_WHAT IS BEING ASKED_: Would you return, word for word, the lines of the data below from the line with "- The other" through the line with "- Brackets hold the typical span", and no others?

=== EXERCISE DATA ===

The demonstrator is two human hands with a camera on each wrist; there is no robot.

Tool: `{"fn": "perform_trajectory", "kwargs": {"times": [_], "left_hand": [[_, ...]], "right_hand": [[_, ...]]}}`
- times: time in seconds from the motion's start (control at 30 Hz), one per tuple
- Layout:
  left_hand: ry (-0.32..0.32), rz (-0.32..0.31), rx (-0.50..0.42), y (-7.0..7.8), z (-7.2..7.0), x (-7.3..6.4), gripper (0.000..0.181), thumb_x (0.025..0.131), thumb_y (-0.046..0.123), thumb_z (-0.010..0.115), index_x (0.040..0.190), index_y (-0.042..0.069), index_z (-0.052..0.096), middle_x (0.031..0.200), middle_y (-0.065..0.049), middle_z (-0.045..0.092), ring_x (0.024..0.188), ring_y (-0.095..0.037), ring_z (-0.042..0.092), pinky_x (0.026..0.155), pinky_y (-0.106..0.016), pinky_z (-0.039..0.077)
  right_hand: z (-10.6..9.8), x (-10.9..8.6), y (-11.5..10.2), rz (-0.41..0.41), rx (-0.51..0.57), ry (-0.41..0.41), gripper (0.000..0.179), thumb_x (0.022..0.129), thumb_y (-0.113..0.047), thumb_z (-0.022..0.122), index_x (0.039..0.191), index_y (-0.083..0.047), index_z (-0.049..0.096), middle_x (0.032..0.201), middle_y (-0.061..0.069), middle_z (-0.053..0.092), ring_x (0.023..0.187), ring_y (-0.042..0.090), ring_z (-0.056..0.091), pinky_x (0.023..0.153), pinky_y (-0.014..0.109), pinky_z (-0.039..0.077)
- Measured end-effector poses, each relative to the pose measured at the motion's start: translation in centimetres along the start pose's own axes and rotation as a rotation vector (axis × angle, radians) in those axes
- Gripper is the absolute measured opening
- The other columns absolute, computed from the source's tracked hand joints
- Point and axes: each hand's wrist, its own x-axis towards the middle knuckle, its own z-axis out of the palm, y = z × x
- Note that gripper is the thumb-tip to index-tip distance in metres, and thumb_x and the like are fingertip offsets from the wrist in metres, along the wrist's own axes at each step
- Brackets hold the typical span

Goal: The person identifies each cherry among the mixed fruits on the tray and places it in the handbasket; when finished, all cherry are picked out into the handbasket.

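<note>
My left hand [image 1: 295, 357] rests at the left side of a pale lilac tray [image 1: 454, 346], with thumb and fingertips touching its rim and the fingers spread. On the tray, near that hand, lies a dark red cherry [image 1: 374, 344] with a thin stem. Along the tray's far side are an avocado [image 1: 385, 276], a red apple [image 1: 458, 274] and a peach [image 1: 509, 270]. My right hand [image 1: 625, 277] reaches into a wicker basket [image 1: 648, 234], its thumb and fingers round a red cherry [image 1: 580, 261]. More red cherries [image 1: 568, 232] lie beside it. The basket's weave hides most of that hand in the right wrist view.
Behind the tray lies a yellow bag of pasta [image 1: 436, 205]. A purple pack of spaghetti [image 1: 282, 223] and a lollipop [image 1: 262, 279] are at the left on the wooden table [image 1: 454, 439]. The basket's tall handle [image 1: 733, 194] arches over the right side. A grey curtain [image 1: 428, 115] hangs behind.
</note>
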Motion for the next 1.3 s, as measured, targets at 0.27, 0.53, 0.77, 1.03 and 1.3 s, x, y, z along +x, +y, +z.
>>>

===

_TASK RESULT_:
- The other columns absolute, computed from the source's tracked hand joints
- Point and axes: each hand's wrist, its own x-axis towards the middle knuckle, its own z-axis out of the palm, y = z × x
- Note that gripper is the thumb-tip to index-tip distance in metres, and thumb_x and the like are fingertip offsets from the wrist in metres, along the wrist's own axes at each step
- Brackets hold the typical span

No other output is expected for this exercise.